LES PALMIPÈDES DOIVENT ÊTRE DÉPISTÉS AVANT DÉPLACEMENT

Resensibiliser les éleveurs à cette question est toujours source de progrès. En particulier dans un contexte de crise où les professionnels sont forcément plus à l’écoute. Dans le Grand-Ouest où j’exerce, le niveau de biosécurité des élevages est globalement satisfaisant. L’organisation des filières poulet et dinde facilite l’application des mesures de biosécurité : élevages confinés, bandes uniques avec un maximum de six à sept lots par an, soutien financier de l’Union européenne dans le cadre de la lutte contre les salmonelles, etc. Malgré tout, les arrêtés biosécurité ont permis de replacer le vétérinaire au cœur de la maîtrise sanitaire des élevages, alors que son rôle pouvait être réduit à celui de prescripteur. Nous avons ainsi organisé plus de 150 formations au cours de l’année 2017, suivies par plus de 2 000 éleveurs. Si les mesures réglementaires actuelles me paraissent suffisantes, elles ne sont pas toujours facilement applicables. La désinfection de tous les camions à l’entrée des exploitations me paraît illusoire. Je déplore cependant que le dépistage des lots de palmipèdes, souvent asymptomatiques, avant leur déplacement n’ait pas été instauré dès la première épizootie. Aujourd’hui, améliorer la biosécurité, c’est assurer la survie de la filière.

Julien Flori

TOUS LES ACTEURS DE LA FILIÈRE SE SENTENT CONCERNÉS

Dans mon secteur, beaucoup de bâtiments d’élevage sont de construction plutôt récente et intégraient déjà les aménagementsrelatifs à la biosécurité. Néanmoins, même dans les exploitations plus anciennes, les éleveurs étaient conscients de son importance, notamment pour éviter l’entrée de nouveaux pathogènes.

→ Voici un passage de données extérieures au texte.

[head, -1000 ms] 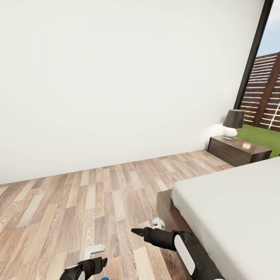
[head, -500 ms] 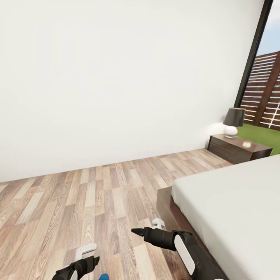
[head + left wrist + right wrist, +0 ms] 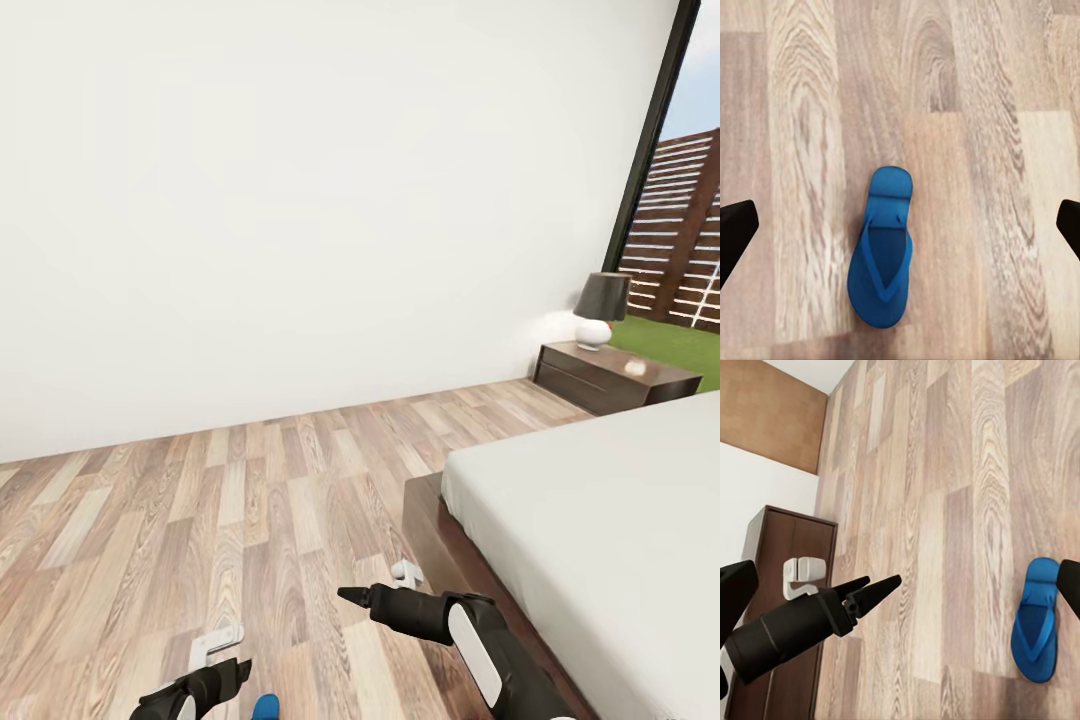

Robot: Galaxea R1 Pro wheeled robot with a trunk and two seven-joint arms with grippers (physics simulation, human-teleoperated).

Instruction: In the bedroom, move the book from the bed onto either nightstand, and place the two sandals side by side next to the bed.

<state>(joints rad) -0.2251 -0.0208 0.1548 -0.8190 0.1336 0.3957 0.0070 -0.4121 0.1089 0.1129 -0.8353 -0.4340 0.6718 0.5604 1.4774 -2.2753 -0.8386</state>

Malheureusement, c’est vraiment l’épizootie de 2017, associée au deuxième arrêté qui en a découlé, qui aura permis à tous les acteurs de la filière de réaliser que les mesures de biosécurité n’étaient pas imputables aux seuls éleveurs. Je sais que les transporteurs ont entrepris de grands efforts pour améliorer le nettoyage du matériel. Après tout le travail de pédagogie réalisé par les vétérinaires et les organisations de production ces derniers mois, la campagne 2018 de visites sanitaires avicoles va nous permettre de voir si les mesures préconisées sont bel et bien appliquées. Au-delà des arrêtés, je déplore le manque de communication entre le vétérinaire terrain et les autorités sanitaires. Si j’ai collaboré efficacement avec les services vétérinaires de ma zone, d’autres praticiens sont restés trop souvent écartés de la gestion de crise, et même en amont, alors que notre expertise pourrait apporter matière à réflexion sur les mesures à mettre en œuvre.